__GOAL OF THE EXERCISE__
Lines from the line with "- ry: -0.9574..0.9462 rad" to the line with "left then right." in the entries below, and only those, must be output exactly, with both ends included.

__DATA FOR THIS EXERCISE__
§
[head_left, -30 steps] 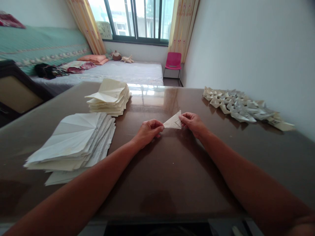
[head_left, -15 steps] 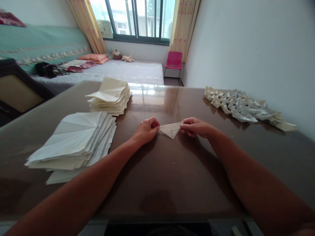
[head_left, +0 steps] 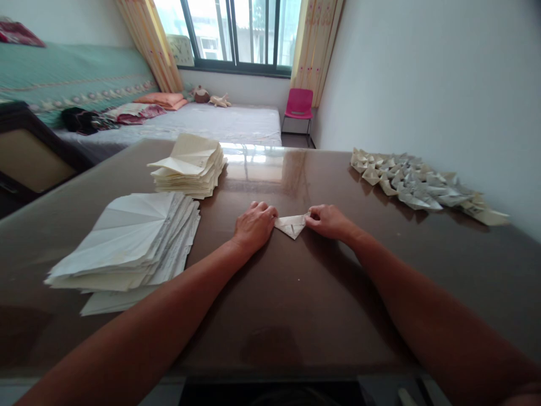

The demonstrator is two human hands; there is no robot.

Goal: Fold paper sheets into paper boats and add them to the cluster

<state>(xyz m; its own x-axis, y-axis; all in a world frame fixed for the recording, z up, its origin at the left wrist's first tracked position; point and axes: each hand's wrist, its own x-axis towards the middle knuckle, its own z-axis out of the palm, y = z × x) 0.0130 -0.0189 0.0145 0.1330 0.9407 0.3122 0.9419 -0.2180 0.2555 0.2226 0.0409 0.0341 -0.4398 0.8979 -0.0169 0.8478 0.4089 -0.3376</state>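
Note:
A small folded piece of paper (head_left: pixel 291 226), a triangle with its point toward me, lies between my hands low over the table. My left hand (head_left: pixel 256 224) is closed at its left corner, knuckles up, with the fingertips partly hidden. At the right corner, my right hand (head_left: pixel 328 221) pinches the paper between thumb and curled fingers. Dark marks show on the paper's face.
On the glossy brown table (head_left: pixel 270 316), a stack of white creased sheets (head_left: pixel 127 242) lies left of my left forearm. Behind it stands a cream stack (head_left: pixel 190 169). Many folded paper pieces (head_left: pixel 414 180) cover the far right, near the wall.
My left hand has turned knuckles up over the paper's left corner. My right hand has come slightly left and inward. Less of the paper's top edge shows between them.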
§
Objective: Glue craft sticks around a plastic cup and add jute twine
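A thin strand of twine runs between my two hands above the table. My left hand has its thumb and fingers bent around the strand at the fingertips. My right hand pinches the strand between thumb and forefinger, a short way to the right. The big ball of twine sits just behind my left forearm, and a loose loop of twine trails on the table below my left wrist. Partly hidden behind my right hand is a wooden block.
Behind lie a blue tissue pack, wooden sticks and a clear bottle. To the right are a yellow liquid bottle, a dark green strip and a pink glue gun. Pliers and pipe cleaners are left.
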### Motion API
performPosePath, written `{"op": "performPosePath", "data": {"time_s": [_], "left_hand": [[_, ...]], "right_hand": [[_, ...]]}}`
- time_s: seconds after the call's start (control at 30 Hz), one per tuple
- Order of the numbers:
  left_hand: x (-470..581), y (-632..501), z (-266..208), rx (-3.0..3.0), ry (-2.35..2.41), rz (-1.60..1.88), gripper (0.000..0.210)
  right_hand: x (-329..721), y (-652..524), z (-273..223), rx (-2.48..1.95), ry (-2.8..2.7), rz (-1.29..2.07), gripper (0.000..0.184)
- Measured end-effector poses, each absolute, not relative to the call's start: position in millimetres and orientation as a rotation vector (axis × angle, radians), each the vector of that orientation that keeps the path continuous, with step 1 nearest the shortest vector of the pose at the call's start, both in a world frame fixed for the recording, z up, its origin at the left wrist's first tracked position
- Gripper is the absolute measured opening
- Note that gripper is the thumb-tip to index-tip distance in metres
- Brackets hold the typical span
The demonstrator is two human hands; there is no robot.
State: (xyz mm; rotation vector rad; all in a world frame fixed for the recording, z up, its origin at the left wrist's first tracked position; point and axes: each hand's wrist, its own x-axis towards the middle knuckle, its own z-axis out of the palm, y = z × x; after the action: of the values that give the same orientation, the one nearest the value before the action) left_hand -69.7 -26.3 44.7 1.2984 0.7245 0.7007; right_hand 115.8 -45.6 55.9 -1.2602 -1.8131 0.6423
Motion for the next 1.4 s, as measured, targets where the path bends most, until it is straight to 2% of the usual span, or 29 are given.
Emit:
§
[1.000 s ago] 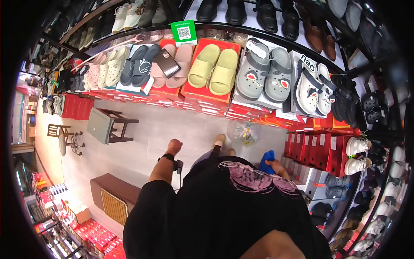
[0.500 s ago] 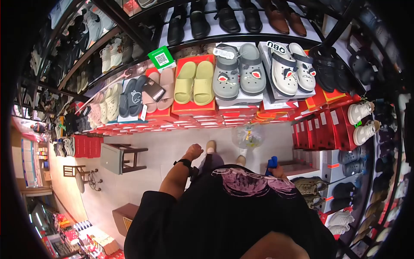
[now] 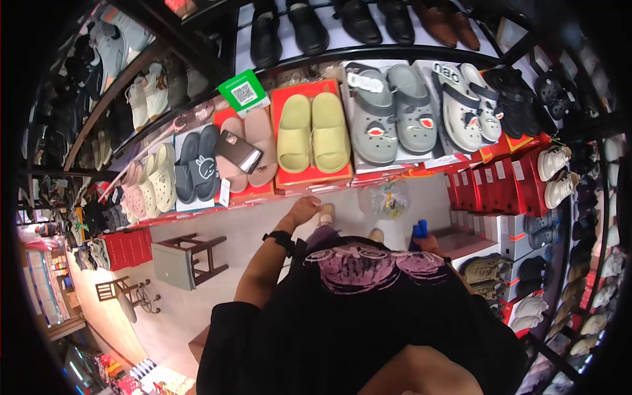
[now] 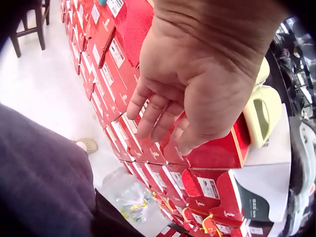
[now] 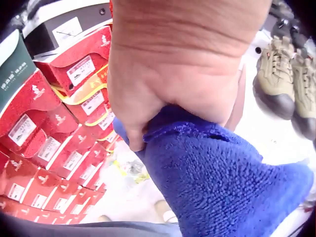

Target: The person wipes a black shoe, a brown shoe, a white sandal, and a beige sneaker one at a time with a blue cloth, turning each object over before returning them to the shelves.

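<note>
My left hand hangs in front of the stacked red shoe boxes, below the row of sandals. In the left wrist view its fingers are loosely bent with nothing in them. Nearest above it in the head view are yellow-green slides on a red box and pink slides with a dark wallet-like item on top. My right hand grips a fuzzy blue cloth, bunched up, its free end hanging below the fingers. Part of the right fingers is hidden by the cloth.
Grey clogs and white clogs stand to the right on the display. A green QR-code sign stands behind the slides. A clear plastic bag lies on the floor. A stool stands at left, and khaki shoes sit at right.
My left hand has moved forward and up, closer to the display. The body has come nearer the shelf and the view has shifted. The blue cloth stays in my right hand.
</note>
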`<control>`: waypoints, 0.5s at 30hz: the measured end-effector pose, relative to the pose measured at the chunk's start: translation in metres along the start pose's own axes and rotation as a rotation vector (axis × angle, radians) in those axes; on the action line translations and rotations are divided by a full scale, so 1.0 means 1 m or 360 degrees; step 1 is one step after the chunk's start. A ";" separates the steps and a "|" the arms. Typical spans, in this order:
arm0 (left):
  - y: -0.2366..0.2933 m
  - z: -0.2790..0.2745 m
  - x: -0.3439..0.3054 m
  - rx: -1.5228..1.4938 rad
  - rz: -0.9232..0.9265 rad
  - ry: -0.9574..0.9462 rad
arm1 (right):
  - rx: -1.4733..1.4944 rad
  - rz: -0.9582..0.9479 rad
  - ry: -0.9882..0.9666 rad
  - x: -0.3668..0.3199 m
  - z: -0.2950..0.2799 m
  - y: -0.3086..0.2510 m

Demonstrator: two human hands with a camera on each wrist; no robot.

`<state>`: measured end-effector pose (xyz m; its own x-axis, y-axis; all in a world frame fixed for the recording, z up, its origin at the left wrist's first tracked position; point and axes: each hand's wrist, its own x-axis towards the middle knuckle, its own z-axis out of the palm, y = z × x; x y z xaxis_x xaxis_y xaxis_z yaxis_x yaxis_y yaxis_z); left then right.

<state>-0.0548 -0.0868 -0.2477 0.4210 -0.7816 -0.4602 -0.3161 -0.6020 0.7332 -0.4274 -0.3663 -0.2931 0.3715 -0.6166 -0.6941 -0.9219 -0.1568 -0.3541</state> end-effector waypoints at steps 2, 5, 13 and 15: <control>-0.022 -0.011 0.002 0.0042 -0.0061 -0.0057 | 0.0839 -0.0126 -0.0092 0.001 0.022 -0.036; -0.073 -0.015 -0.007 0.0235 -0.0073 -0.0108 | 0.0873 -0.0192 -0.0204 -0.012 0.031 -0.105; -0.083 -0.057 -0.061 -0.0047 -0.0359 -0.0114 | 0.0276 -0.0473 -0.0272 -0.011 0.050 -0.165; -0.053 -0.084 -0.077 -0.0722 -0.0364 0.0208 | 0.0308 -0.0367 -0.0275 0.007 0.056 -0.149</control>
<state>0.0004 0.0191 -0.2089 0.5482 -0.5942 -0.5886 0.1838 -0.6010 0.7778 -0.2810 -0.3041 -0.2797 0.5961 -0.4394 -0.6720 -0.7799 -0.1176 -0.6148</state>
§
__RESULT__
  - ry: -0.9574..0.9462 rad
arm1 (right):
  - rx: -1.4733..1.4944 rad
  - rz: -0.9582..0.9479 rad
  - ry: -0.9882..0.9666 rad
  - x: -0.3668..0.3199 m
  - z: -0.2950..0.2799 m
  - y: -0.3086..0.2510 m

Demonstrator: two human hands with a camera on each wrist; no robot.

`<state>`: measured end-effector pose (xyz m; its own x-axis, y-axis; all in a world frame fixed for the recording, z up, its origin at the left wrist's first tracked position; point and axes: each hand's wrist, its own x-axis towards the middle knuckle, its own z-axis out of the palm, y = z × x; x y z xaxis_x xaxis_y xaxis_z yaxis_x yaxis_y yaxis_z); left then right.

No further answer is expected.